- How to complete this task -
Except for images, print the whole listing verbatim.

- Provided entries -
= = =
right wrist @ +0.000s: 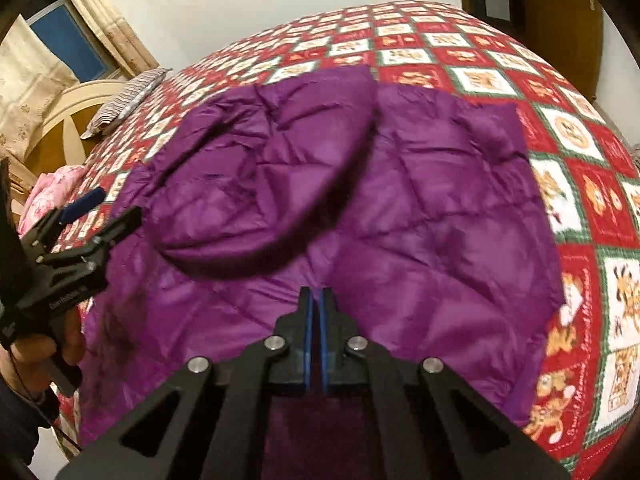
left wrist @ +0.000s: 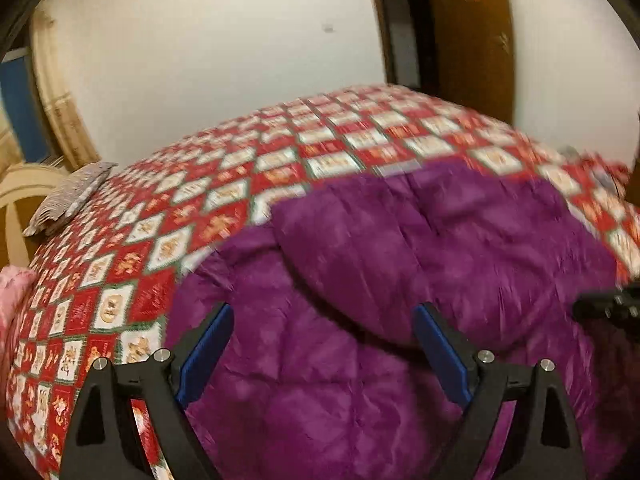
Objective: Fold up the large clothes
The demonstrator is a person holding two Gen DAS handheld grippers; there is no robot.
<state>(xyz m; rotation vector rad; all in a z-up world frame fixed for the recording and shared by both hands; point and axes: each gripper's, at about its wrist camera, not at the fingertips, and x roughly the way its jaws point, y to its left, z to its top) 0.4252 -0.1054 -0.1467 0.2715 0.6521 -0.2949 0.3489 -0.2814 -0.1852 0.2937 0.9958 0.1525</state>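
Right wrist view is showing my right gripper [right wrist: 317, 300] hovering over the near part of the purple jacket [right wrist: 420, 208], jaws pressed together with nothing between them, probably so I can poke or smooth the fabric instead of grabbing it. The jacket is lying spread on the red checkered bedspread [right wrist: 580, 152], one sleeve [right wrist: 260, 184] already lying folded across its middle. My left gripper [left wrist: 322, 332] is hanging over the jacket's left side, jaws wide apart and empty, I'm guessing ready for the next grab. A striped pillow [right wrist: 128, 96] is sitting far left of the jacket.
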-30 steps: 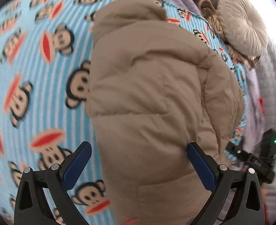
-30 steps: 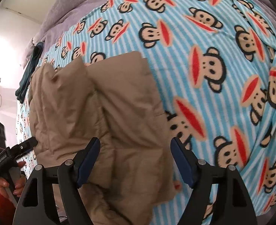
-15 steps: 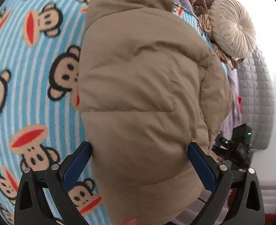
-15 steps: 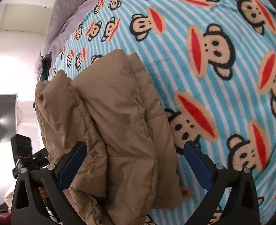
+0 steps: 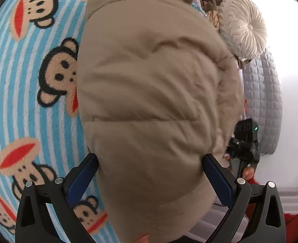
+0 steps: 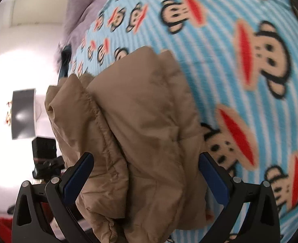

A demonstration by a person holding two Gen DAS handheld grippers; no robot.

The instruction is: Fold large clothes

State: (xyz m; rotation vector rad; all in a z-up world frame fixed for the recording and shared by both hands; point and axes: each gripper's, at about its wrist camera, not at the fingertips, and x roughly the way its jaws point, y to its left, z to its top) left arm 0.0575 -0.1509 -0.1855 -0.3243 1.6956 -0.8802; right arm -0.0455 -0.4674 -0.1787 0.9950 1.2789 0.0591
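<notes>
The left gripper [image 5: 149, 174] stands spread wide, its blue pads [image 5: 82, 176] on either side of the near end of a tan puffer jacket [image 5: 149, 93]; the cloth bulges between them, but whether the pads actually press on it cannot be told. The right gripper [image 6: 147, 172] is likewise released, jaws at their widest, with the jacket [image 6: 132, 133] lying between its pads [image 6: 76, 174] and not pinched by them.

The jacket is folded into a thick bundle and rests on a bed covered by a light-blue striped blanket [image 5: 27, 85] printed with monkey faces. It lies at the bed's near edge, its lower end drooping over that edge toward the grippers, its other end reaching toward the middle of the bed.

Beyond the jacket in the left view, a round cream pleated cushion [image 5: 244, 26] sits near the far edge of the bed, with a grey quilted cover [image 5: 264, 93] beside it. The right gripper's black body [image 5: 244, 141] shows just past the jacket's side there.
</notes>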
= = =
- Result -
right wrist @ +0.000s: 
left wrist @ +0.000s: 
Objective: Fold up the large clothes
The demonstrator is a person holding two Gen DAS handheld grippers; there is no robot.
<state>(xyz m; rotation vector rad; all in a z-up world frame fixed for the recording and shared by both hands; point and axes: each gripper's, at about its wrist camera, not at the fingertips, and x roughly the way its jaws point, y to its left, z to its top) 0.4252 -0.1054 -0.1467 0.2715 0.6521 -0.2949 0.3489 -0.2814 -0.1852 0.2937 0.9958 0.1525</state>
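Right wrist view is showing my right gripper [right wrist: 317, 300] hovering over the near part of the purple jacket [right wrist: 420, 208], jaws pressed together with nothing between them, probably so I can poke or smooth the fabric instead of grabbing it. The jacket is lying spread on the red checkered bedspread [right wrist: 580, 152], one sleeve [right wrist: 260, 184] already lying folded across its middle. My left gripper [left wrist: 322, 332] is hanging over the jacket's left side, jaws wide apart and empty, I'm guessing ready for the next grab. A striped pillow [right wrist: 128, 96] is sitting far left of the jacket.
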-30 steps: 
-30 steps: 
-15 steps: 
-15 steps: 
+0 steps: 
+0 steps: 

A demonstration by a person holding two Gen DAS handheld grippers; no robot.

The instruction is: Fold large clothes

State: (xyz m; rotation vector rad; all in a z-up world frame fixed for the recording and shared by both hands; point and axes: each gripper's, at about its wrist camera, not at the fingertips, and x roughly the way its jaws point, y to its left, z to its top) left arm 0.0575 -0.1509 -0.1855 -0.3243 1.6956 -0.8802; right arm -0.0455 -0.4674 -0.1787 0.9950 1.2789 0.0591
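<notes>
The left gripper [image 5: 149, 174] stands spread wide, its blue pads [image 5: 82, 176] on either side of the near end of a tan puffer jacket [image 5: 149, 93]; the cloth bulges between them, but whether the pads actually press on it cannot be told. The right gripper [image 6: 147, 172] is likewise released, jaws at their widest, with the jacket [image 6: 132, 133] lying between its pads [image 6: 76, 174] and not pinched by them.

The jacket is folded into a thick bundle and rests on a bed covered by a light-blue striped blanket [image 5: 27, 85] printed with monkey faces. It lies at the bed's near edge, its lower end drooping over that edge toward the grippers, its other end reaching toward the middle of the bed.

Beyond the jacket in the left view, a round cream pleated cushion [image 5: 244, 26] sits near the far edge of the bed, with a grey quilted cover [image 5: 264, 93] beside it. The right gripper's black body [image 5: 244, 141] shows just past the jacket's side there.
</notes>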

The exercise calls for nothing more than this answer.